While S&OE may be a relatively new concept in global supply chain management, its value has already been realized across nearly every aspect of the automotive production landscape. But even so, much is still misunderstood or unrealized about the value of S&OE in executing short-term planning and production decisions and as a crucial check on long-term planning by allowing for real-time modifications in the short and even mid-term. In order to fully understand how S&OE enhances supply chain management, we’ll examine what exactly S&OE can offer in helping creating a more responsive supply chain.
What S&OE really means
S&OP in the automotive supply chain is well-understood and realized concept for planners and managers in terms of monthly or bi-monthly production planning based primarily on part families. If you think about supply chain planning as a camera, S&OP is the mid-range zoom feature where planners and managers are able to glimpse into the mid-term future to assess production capabilities, demand for products, inventory levels, and facility allocation capacity. On the other hand, annual planning operates on a yearly basis and acts more like a long-range zoom on the camera for planners and managers to execute long-term planning actions on a macro-scale.

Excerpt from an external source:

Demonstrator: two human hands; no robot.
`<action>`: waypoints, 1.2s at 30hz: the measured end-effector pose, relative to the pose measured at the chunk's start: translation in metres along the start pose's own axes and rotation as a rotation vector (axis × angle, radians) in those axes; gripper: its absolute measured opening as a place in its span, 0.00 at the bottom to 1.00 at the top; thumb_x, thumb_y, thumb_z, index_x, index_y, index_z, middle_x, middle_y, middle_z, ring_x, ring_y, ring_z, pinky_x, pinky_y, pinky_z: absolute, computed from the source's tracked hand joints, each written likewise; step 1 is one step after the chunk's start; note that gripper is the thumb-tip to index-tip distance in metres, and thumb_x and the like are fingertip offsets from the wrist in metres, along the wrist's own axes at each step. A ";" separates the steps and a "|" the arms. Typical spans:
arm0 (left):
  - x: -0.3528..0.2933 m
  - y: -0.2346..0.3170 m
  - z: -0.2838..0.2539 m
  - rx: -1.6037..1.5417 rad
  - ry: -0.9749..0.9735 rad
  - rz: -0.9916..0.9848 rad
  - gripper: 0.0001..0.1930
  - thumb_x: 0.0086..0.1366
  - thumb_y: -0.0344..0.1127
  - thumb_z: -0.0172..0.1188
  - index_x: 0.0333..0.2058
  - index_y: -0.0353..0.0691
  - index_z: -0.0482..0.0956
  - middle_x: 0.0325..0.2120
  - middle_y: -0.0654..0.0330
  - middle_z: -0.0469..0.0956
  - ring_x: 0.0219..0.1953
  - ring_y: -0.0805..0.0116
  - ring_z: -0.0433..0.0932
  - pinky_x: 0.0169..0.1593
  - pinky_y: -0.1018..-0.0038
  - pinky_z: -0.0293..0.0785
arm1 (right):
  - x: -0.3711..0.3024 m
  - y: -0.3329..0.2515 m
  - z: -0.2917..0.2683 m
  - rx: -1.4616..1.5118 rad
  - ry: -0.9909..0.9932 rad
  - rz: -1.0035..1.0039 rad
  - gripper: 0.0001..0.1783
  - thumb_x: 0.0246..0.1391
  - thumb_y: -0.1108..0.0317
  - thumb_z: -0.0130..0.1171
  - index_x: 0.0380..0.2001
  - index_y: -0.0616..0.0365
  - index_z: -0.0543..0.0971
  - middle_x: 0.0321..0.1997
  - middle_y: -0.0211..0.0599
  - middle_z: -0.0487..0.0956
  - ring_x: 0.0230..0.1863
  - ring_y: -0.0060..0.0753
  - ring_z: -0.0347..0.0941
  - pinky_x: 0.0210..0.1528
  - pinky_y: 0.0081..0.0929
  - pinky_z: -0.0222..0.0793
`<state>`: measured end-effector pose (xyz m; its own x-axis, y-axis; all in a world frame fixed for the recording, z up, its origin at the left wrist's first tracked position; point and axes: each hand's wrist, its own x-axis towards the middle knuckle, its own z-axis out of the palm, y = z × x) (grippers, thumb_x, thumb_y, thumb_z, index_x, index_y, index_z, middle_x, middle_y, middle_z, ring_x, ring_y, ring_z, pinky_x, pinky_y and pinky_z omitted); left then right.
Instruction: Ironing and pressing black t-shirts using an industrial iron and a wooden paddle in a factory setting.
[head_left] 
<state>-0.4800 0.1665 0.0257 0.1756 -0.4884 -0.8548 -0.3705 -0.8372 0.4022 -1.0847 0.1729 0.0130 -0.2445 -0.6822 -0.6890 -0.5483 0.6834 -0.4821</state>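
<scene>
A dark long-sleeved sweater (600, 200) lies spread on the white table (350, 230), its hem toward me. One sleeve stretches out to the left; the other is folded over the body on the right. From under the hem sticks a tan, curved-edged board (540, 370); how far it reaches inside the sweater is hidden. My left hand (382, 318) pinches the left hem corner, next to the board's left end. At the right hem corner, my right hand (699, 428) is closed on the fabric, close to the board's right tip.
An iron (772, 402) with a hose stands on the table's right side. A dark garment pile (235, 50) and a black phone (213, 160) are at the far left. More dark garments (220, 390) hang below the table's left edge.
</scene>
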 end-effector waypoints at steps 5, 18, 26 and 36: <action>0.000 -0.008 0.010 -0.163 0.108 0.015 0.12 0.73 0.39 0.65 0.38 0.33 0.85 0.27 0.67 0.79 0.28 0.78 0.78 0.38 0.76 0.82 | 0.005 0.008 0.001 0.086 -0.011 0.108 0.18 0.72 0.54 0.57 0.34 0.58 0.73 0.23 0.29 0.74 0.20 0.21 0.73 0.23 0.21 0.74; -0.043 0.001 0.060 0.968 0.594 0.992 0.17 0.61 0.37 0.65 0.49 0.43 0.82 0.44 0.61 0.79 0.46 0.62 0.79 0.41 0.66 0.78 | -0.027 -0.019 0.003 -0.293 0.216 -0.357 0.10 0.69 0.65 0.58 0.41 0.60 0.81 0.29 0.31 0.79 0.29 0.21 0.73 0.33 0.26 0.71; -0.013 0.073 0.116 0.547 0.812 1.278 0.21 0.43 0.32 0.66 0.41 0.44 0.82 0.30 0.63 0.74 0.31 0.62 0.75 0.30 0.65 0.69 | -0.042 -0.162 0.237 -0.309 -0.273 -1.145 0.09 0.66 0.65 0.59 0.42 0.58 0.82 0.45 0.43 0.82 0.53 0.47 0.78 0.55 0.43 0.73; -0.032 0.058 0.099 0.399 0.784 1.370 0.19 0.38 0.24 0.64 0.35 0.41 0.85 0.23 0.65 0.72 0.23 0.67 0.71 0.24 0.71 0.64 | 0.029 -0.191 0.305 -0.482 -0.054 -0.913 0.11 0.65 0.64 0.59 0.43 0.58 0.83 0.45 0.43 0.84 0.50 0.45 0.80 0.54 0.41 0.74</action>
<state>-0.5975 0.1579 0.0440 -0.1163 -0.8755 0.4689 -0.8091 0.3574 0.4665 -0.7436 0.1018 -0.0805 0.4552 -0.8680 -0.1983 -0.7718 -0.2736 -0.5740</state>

Where S&OE comes in is something of a ultra-zoom feature on the camera for close inspection of weekly supply chain planning practices which can also be a key indicator as to the viability of S&OP or annual planning. Essentially, S&OE functions as a quick, short-term snapshot of the overall supply chain situation for planners and managers to make vital course corrections on a weekly basis to better create long-term strategies. In addition, whereas S&OP and annual planning often deal in forecasting, simulations, and other hypothetical supply and production scenarios, S&OE tracks actual demand and production metrics in real-time for a more accurate picture of the demand and production stages.
S&OE in creating a responsive supply stream
Now that we understand a bit more about what S&OE really means, we can examine just how S&OE principles and concepts can help planners and managers create a more agile supply stream. Because of the complex nature of partner networks, disparate production sites and facilities, and the complicated processes involved with transport logistics, S&OE is a critical value proposition in creating and promoting greater supply chain flexibility via:
Optimizing reactions to SCM fluctuations: For planners and managers, supply chain agility is a top concern when evaluating overall supply chain management. However, in today’s fast-paced production landscape, micro-agility, or the ability to respond to sudden disruptions on a daily basis, has emerged a pressing issue in leveraging effective, lean supply chain principles. Late shipments, forecast errors, and other small-scale disruptions can be mitigated via S&OE through improved scheduling and delivery reliability, reduction in raw materials overages or shortages, or fewer instances of rescheduled or reallocated production programs to meet customer demands. In addition, this optimization allows for greater integration with Industry 4.0 philosophy and theory.
Creating a space for end-to-end (E2E) visibility: Because S&OE provides a window into the weekly supply chain situation, planners and managers can essentially work backwards or forwards in the demand planning process to increase visibility across the supply stream on a number of levels, be it daily, weekly, monthly, or even yearly. This structure elevates the supply chain and makes it easy for individuals across the value chain to expose weaknesses or inefficiencies at any stage of the process, which in turn makes supply chain streamlining and optimization a much easier and effective end result to achieve.
An integration of advanced analytics: We discussed before on this blog about the value of advanced analytics in fostering lean supply chain management strategies and putting mountains of data and reporting to good use for more effective, accurate planning. Because advanced analytics operate primarily in real-time and provide planners and managers with an immediate window into supply and production cycles, S&OE functions in perfect harmony with advanced analytics in giving planners and managers an outlet for massive amounts of real-time data and metrics. Essentially, advanced analytics is the gasoline for short-term planning and modifications to production programs while S&OE is the car that requires the fuel.